In March, 1880, Mr. Kirkland was married to Miss Sarah C. Fuller, a daughter of R. A. and Dena (Smith) Fuller. The father was born in Kentucky and the mother in Germany. He emigrated to Jersey county, Illinois but came to Macoupin county in 1859 and purchased land in Shaws Point township upon which he established his homestead. He died in October, 1907, but the widow is still living and has arrived at the age of seventy-five years. Three children have born to Mr. and Mrs. Kirkland, namely: Ethel May, who married Rev. Melles Madden and resides at Fairmont, Illinois; Grace B., the wife of J. S. Padfield, of the state of Washington; and Arthur Roy, now twenty-five years of age, who is living at home.
Ever since he cast his first ballot Mr.
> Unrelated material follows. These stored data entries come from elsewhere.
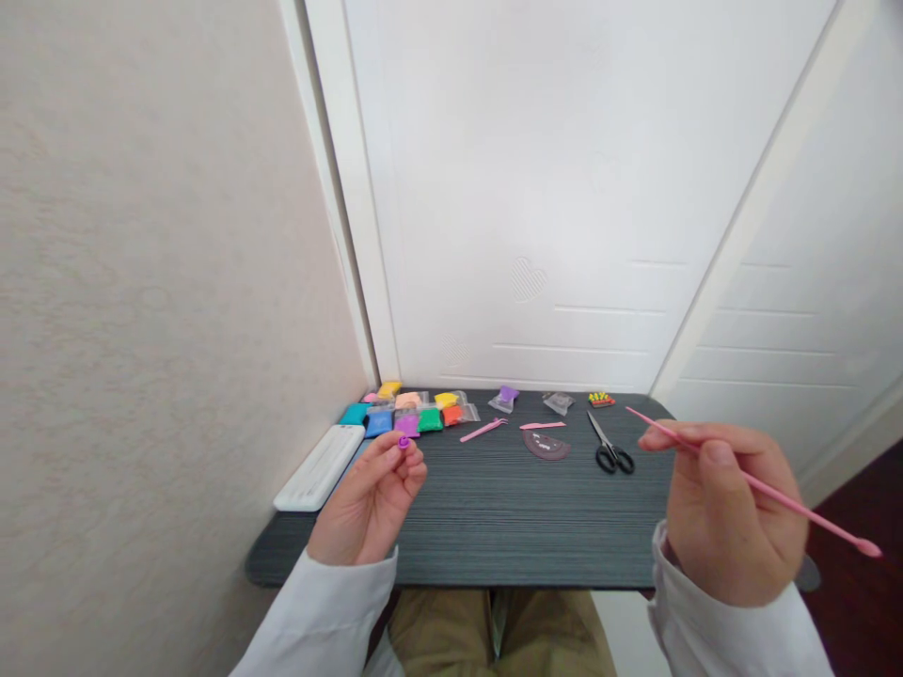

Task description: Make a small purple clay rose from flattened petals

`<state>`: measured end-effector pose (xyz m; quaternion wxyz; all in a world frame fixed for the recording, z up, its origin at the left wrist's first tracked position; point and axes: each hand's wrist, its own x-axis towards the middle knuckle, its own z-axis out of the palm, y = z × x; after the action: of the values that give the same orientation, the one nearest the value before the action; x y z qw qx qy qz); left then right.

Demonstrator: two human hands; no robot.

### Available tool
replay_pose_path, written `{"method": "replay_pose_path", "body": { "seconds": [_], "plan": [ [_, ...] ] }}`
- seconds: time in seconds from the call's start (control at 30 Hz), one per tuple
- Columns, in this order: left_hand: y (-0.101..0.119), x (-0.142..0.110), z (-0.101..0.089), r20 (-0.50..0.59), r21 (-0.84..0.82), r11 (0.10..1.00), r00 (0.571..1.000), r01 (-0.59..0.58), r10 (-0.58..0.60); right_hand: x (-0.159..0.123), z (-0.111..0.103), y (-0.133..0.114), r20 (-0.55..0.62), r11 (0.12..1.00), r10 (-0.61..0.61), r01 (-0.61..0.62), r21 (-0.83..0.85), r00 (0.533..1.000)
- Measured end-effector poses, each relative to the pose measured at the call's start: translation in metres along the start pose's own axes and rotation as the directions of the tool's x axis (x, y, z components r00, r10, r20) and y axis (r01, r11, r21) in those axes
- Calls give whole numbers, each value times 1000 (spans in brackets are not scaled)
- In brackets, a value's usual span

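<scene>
- One left hand, closed at the fingertips, pinches one small purple piece above the left part of the counter
- One right hand, closed around one long pink tool, holds it slanting at the right side, its thin tip pointing up and left and its wider end down and right
- About nine coloured packets lie grouped at the back left of the counter: two yellow, one pink, one teal, one blue, one peach, one purple, one green and one orange-red; they crowd together, so the count may be off by one
- One white case lies along the left edge, near the packets
- One pair of pink tweezers lies right of the packets
- One clear bag with purple contents lies behind the tweezers, and one clear bag with greyish contents lies farther right
- One flat pink blade-like tool lies just behind one dark half-round piece with small pale marks
- One pair of scissors with two black handles lies left of the right hand, blades pointing toward the back
- One small yellow-and-red item sits behind the scissors, at the back edge
</scene>
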<state>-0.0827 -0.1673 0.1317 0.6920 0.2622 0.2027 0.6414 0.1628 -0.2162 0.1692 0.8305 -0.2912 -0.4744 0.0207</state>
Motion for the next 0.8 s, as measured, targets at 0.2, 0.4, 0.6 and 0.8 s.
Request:
{"method": "replay_pose_path", "body": {
  "seconds": [0.2,0.4,0.6,0.8],
  "plan": [
    [3,3,-2,3,1,1000,1000,3,-3,-6,7,6,32,999,11,-10,-32,999],
    [3,21,9,37,39,999,999,11,-12,5,15,15,53,999,-35,35,10,998],
    [2,51,28,117,40,999,993,23,-27,16,38,25,132,995,-52,40,93,990],
    [-5,82,55,257,26,1000,966,15,-21,22,65,48,212,981,-18,-23,192,977]
  ]
}}
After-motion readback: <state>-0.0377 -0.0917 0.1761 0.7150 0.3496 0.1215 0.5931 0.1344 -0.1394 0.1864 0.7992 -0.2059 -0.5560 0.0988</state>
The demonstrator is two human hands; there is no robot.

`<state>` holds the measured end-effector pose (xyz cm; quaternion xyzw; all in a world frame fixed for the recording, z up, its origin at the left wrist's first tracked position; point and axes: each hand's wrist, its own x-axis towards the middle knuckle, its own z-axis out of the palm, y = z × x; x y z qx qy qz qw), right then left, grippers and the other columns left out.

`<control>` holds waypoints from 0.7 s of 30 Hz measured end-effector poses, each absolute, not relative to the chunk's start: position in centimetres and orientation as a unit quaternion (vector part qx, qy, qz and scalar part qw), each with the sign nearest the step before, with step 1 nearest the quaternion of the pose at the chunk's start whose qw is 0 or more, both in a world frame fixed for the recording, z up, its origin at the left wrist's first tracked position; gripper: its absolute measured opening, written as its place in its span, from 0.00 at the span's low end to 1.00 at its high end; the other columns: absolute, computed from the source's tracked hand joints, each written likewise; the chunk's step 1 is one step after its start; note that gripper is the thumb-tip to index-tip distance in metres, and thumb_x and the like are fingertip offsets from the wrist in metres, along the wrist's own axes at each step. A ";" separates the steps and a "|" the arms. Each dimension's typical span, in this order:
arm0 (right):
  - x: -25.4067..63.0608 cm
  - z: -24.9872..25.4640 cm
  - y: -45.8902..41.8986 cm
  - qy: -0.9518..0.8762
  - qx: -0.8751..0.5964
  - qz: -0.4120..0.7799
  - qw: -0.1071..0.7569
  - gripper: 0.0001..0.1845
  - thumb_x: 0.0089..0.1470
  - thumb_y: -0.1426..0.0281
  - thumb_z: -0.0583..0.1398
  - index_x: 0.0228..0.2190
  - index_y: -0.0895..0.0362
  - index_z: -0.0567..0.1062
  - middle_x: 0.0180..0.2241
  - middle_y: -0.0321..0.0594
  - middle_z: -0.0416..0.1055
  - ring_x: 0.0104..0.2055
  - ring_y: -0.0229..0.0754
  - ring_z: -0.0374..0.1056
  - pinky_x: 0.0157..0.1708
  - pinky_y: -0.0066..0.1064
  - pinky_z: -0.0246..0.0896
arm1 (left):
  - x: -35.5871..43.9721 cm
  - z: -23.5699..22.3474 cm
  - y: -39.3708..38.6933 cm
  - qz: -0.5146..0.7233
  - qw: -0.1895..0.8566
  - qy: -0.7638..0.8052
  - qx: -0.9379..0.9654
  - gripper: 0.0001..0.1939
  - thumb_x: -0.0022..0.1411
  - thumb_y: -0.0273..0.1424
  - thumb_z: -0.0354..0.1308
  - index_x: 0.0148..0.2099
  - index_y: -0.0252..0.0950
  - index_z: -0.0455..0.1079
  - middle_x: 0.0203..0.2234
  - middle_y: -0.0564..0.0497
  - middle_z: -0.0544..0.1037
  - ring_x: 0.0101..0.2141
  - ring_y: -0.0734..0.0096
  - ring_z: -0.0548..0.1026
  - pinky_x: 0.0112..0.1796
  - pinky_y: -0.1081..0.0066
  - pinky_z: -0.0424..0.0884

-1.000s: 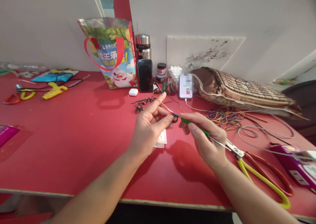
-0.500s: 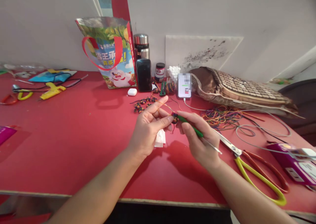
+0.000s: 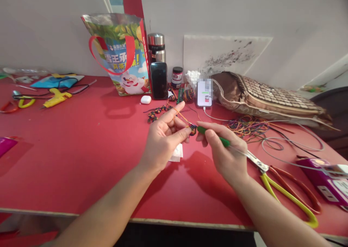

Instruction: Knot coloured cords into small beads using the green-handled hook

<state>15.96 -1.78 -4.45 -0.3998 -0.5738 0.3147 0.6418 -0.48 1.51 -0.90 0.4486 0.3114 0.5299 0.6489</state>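
Note:
Between thumb and fingers, my left hand [image 3: 164,140] pinches a small dark multicoloured crochet piece [image 3: 193,130]. Orange yarn [image 3: 182,115] runs from the piece over my raised left index finger. My right hand [image 3: 227,149] is closed around the green handle of a crochet hook [image 3: 214,135]. The hook's tip meets the top edge of the piece, and its thin metal shaft sticks out behind the handle. Under my left hand lies a white paper scrap [image 3: 177,153]. Beyond it rests a string of small multicoloured crocheted pieces [image 3: 154,114].
Scissors [image 3: 262,166] with red and yellow handles lie beside my right forearm, near a yarn tangle [image 3: 246,127] and a purple power strip [image 3: 323,178]. At the back stand a gift bag [image 3: 125,58], a black phone [image 3: 159,81], a lit phone [image 3: 204,93] and a brown bag [image 3: 272,98].
My right hand and the hook have shifted slightly right, away from my left hand, and the hook lies at a flatter angle. The left hand keeps its pinch. The view has shifted slightly.

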 end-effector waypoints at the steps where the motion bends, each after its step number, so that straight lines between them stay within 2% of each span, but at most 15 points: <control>1: 16.0 -4.4 -2.0 -0.614 -0.408 0.246 0.629 0.11 0.67 0.66 0.66 0.49 0.46 0.86 0.33 0.39 0.82 0.32 0.41 0.74 0.34 0.35 0.72 | -0.4 -0.9 1.5 0.529 0.650 0.312 0.447 0.34 0.57 0.26 0.75 0.65 0.39 0.77 0.25 0.57 0.78 0.26 0.76 0.74 0.31 0.72 0.71; 4: 15.8 -4.4 -2.3 -0.677 -0.390 0.121 0.611 0.17 0.67 0.70 0.66 0.55 0.47 0.84 0.40 0.43 0.83 0.39 0.45 0.78 0.38 0.38 0.75 | -0.3 -0.9 1.5 0.516 0.683 0.299 0.421 0.34 0.55 0.27 0.77 0.64 0.37 0.78 0.25 0.57 0.78 0.25 0.76 0.74 0.29 0.73 0.70; 6: 15.6 -4.6 -2.3 -0.669 -0.383 0.131 0.623 0.18 0.68 0.69 0.65 0.57 0.46 0.83 0.41 0.43 0.83 0.39 0.45 0.77 0.40 0.38 0.75 | -0.4 -0.9 1.6 0.508 0.703 0.289 0.406 0.31 0.54 0.27 0.77 0.61 0.37 0.80 0.25 0.57 0.78 0.24 0.77 0.74 0.29 0.73 0.70; 9: 15.3 -5.2 -2.0 -0.607 -0.380 0.247 0.652 0.15 0.69 0.64 0.65 0.54 0.44 0.85 0.39 0.41 0.82 0.37 0.43 0.76 0.40 0.38 0.74 | -0.7 -1.0 2.0 0.502 0.720 0.274 0.393 0.27 0.54 0.25 0.76 0.57 0.37 0.82 0.25 0.57 0.78 0.24 0.77 0.74 0.30 0.72 0.71; 12: 15.2 -5.5 -1.5 -0.528 -0.357 0.375 0.673 0.13 0.68 0.56 0.66 0.48 0.44 0.88 0.35 0.40 0.81 0.34 0.42 0.74 0.37 0.38 0.73 | -1.0 -1.0 2.3 0.497 0.730 0.265 0.386 0.27 0.53 0.24 0.76 0.56 0.37 0.82 0.25 0.57 0.78 0.24 0.77 0.75 0.31 0.71 0.71; 17: 15.4 -4.9 -0.9 -0.461 -0.348 0.454 0.679 0.15 0.60 0.50 0.71 0.39 0.47 0.90 0.33 0.40 0.81 0.30 0.40 0.68 0.33 0.37 0.69 | -1.0 -0.9 2.3 0.501 0.714 0.270 0.409 0.27 0.54 0.23 0.75 0.57 0.39 0.82 0.27 0.57 0.77 0.24 0.77 0.74 0.29 0.71 0.70; 21: 15.8 -4.5 -0.6 -0.409 -0.338 0.533 0.659 0.17 0.55 0.49 0.73 0.36 0.49 0.89 0.30 0.39 0.80 0.29 0.39 0.67 0.33 0.36 0.69 | -1.0 -0.6 2.1 0.505 0.699 0.273 0.426 0.26 0.54 0.22 0.74 0.56 0.39 0.83 0.27 0.58 0.76 0.24 0.78 0.73 0.29 0.72 0.71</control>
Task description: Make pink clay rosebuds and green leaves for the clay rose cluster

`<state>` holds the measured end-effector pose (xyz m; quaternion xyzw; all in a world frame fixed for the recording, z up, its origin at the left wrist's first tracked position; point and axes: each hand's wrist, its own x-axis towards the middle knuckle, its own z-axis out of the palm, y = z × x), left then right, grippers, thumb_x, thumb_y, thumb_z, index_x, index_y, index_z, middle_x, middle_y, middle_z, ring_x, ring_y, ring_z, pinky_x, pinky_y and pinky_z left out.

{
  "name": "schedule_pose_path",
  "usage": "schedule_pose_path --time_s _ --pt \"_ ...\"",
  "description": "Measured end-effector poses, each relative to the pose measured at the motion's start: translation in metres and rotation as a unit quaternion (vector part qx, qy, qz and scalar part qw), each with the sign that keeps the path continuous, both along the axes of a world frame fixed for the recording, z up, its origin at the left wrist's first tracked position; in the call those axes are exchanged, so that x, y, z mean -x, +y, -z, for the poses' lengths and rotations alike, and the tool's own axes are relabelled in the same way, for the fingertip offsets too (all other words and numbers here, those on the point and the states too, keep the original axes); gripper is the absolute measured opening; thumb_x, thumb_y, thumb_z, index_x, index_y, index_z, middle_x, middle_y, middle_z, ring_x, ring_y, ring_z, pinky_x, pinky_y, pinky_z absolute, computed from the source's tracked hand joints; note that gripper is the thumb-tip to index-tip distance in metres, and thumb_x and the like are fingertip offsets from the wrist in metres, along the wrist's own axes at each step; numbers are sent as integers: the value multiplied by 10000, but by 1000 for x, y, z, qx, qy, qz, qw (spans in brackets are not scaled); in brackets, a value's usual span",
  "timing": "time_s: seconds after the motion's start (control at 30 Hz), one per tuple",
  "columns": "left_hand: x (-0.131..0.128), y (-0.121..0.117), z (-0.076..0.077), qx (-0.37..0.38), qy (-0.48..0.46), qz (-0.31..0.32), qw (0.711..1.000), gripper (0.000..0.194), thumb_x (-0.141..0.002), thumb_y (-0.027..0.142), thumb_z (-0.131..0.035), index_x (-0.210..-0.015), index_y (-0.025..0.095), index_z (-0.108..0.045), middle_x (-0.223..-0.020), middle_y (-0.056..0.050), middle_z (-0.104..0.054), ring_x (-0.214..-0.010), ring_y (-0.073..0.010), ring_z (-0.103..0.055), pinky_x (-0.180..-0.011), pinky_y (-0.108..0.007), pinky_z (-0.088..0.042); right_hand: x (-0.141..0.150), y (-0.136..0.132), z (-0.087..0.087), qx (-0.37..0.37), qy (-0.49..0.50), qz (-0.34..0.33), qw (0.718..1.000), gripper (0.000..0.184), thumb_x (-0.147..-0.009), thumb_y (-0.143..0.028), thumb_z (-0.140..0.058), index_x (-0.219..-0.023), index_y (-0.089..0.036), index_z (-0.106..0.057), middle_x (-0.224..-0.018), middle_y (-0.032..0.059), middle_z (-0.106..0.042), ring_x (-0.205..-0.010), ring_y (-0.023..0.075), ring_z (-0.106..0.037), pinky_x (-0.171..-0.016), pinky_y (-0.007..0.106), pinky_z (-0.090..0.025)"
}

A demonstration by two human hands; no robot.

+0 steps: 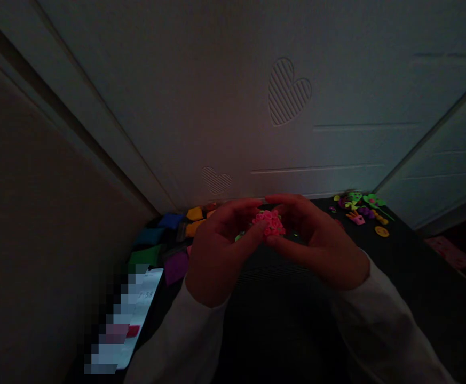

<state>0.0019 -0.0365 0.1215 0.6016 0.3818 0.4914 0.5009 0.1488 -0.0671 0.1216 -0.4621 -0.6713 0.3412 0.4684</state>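
Between my two hands is a small cluster of pink clay flowers (270, 223) with bits of green at its edges, raised above the dark table. My left hand (224, 245) curls around its left side, the thumb pressed on the front of the flowers. From the other side my right hand (316, 240) closes in, its thumb at the lower right of the cluster and its fingers bent behind. The back of the cluster and several fingertips are hidden.
Packets of coloured clay, among them a purple one (176, 266) and a green one (144, 257), lie at the left. A lit phone (140, 314) is nearer. Small clay figures, including a pink basket (356, 217) and a yellow disc (381, 231), sit back right before a white panel (233, 106).
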Motion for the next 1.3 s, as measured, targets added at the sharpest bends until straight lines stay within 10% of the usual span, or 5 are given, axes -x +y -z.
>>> schedule_pose_path --time_s 0.97,1.17,1.3 --pt "-11 1 5 43 -91 93 990 208 -716 209 -575 -922 187 -590 -918 -30 -642 -850 -135 -587 -784 -245 -458 5 3 2 -63 30 72 995 425 -719 -196 -564 -1117 -240 -423 -981 40 -501 -798 127 -522 -732 298 -450" --pt "-5 -3 2 -77 32 -6 997 217 -731 239 -559 -947 253 -578 -920 14 -637 -830 -125 -588 -736 -221 -465 3 -6 -8 -110 -24 87 990 362 -744 -202 -548 -1089 -252 -451 -1015 42 -508 -905 163 -515 -814 339 -438" --pt "0 -16 -5 -266 196 -90 939 313 -703 201 -591 -1007 267 -556 -993 25 -609 -914 -121 -545 -841 -213 -406 -2 -21 -22 -216 -146 175 949 250 -720 -166 -574 -956 -245 -549 -991 40 -507 -930 161 -485 -802 310 -425"
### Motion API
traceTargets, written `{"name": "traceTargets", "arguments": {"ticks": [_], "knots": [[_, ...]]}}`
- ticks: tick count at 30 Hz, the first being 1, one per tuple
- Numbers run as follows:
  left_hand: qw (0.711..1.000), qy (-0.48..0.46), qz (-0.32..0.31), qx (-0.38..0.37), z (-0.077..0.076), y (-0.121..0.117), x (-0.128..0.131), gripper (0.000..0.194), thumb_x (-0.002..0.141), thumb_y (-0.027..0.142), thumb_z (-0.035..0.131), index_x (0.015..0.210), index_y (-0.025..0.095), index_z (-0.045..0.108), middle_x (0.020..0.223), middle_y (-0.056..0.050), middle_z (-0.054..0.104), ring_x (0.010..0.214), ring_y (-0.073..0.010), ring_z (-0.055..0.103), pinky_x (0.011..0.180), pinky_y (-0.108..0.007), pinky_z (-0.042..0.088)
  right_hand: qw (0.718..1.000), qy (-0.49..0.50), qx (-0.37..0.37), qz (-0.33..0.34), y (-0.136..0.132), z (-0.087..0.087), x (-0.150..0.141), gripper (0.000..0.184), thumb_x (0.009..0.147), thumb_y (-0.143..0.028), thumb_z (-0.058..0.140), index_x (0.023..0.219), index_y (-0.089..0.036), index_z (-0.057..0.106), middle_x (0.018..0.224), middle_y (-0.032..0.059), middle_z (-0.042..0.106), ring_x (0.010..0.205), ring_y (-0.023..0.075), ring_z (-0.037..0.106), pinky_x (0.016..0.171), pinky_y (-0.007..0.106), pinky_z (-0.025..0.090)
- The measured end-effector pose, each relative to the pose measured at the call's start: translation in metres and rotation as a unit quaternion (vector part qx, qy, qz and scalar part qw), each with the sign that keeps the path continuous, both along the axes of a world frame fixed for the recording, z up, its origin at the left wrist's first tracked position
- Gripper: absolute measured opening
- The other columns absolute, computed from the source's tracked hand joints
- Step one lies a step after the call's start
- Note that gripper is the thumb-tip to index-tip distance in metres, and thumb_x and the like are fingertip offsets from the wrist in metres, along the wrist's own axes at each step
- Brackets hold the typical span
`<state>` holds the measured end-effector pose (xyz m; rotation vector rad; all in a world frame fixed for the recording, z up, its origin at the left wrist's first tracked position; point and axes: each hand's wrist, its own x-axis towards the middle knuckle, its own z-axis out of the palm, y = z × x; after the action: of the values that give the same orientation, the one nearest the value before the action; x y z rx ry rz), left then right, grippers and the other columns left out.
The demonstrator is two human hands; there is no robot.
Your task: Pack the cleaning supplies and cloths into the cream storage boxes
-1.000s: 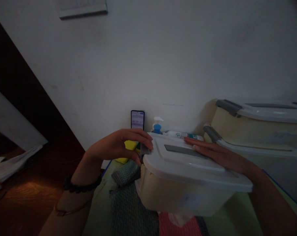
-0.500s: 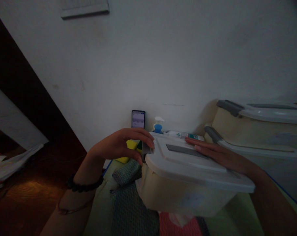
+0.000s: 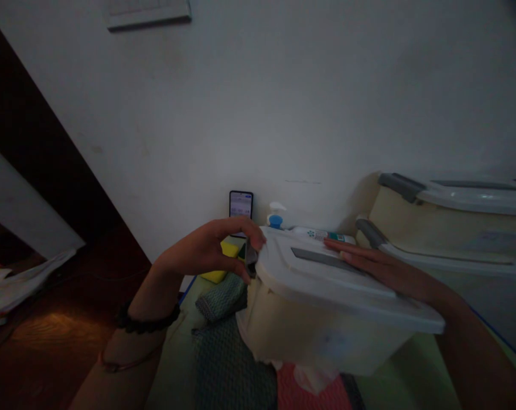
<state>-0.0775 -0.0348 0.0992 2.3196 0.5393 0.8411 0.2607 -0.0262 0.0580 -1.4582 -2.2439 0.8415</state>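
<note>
A cream storage box (image 3: 309,330) with a white lid (image 3: 347,302) is in front of me, lid on top, tilted a little. My left hand (image 3: 215,247) pinches the grey latch (image 3: 251,253) at the lid's left end, fingers above and thumb below. My right hand (image 3: 377,267) lies flat across the lid's right side, fingers stretched beside the grey strip (image 3: 321,259). Dark green woven cloth (image 3: 227,364) and a red cloth (image 3: 313,398) show below the box.
Two similar boxes (image 3: 449,228) are stacked at the right by the wall. A phone (image 3: 240,202), a pump bottle (image 3: 275,219), a white bottle lying down (image 3: 304,232) and a yellow sponge (image 3: 215,276) stand behind the box. The green tabletop (image 3: 172,364) ends at the left.
My left fingers have shifted slightly and the grey latch has swung a little outward from the lid. My right hand stays flat on the lid. The view has drifted slightly.
</note>
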Motion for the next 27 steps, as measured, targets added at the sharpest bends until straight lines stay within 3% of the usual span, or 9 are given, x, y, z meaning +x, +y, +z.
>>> {"name": "traceTargets", "arguments": {"ticks": [7,11,14,17,22,27], "knots": [[1.0,0.016,0.013,0.002,-0.002,0.003,-0.002,0.026,0.064,0.014,0.078,0.084,0.016,0.06,0.105,-0.007,0.058,0.105,-0.0206,0.055,0.094,-0.037,0.044,1.0,-0.007,-0.013,-0.001,0.0,0.001,-0.002,0.058,0.087,-0.06,0.036,0.137,-0.031,0.04,0.146,-0.006,0.036,0.136,0.0227,0.028,0.115,0.043,0.012],[1.0,0.022,0.014,-0.013,0.002,-0.001,-0.003,0.026,0.065,0.016,0.078,0.083,0.017,0.059,0.105,-0.007,0.058,0.106,-0.0205,0.055,0.096,-0.037,0.042,1.0,-0.009,-0.004,0.001,0.001,-0.001,0.001,0.055,0.087,-0.059,0.037,0.136,-0.035,0.041,0.145,-0.0076,0.036,0.135,0.0233,0.029,0.114,0.045,0.013],[0.997,0.043,-0.033,-0.06,0.008,-0.005,-0.008,0.031,0.068,0.028,0.076,0.092,0.018,0.061,0.108,-0.009,0.059,0.108,-0.024,0.054,0.098,-0.041,0.04,1.0,-0.008,0.002,0.005,0.0,-0.002,0.0,0.052,0.087,-0.058,0.039,0.134,-0.037,0.043,0.145,-0.008,0.037,0.135,0.0238,0.03,0.113,0.047,0.015],[0.988,0.073,-0.081,-0.106,0.015,-0.008,-0.015,0.031,0.08,0.044,0.061,0.094,0.017,0.064,0.107,-0.012,0.061,0.107,-0.0262,0.054,0.096,-0.041,0.04,1.0,-0.014,0.007,0.018,-0.002,0.0,-0.006,0.055,0.087,-0.058,0.039,0.135,-0.033,0.043,0.145,-0.0058,0.036,0.135,0.0227,0.029,0.114,0.045,0.015],[0.982,0.157,0.042,-0.092,0.014,-0.004,-0.017,0.024,0.085,0.035,0.055,0.072,0.016,0.063,0.087,-0.004,0.061,0.083,-0.0155,0.057,0.078,-0.027,0.045,0.999,-0.032,0.027,0.024,-0.007,0.007,-0.018,0.055,0.088,-0.055,0.037,0.135,-0.029,0.045,0.144,-0.0013,0.039,0.134,0.0244,0.031,0.113,0.045,0.017],[0.956,0.244,0.157,-0.05,0.004,-0.001,-0.007,0.03,0.086,0.046,0.049,0.079,0.017,0.057,0.076,0.001,0.056,0.072,-0.0135,0.053,0.065,-0.023,0.042,0.995,-0.062,0.067,0.026,-0.011,0.006,-0.027,0.057,0.089,-0.054,0.036,0.135,-0.022,0.046,0.144,0.0048,0.039,0.133,0.0246,0.033,0.112,0.045,0.021]]}}
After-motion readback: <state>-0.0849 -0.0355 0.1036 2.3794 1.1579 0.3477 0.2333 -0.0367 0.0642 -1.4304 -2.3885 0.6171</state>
Kirkland has adhered to the republican party. He is recognized as a man of sound judgment as is indicated by his election to the office of township assessor, a position he is now holding. He has also served as township collector, supervisor, and for twenty years as a member of the school board. He is a sincere believer in the authority of the Bible, of which he has been a lifelong student, and he and his family are earnest members of the Methodist church. In his business life he has ever aimed to be just and fair and by his straightforward course, extending over several decades he has reflected credit upon the honorable calling he represents and upon the state and county of which he is a worthy citizen. Fraternally Mr. Kirkland is identified with the Modern Woodmen of America.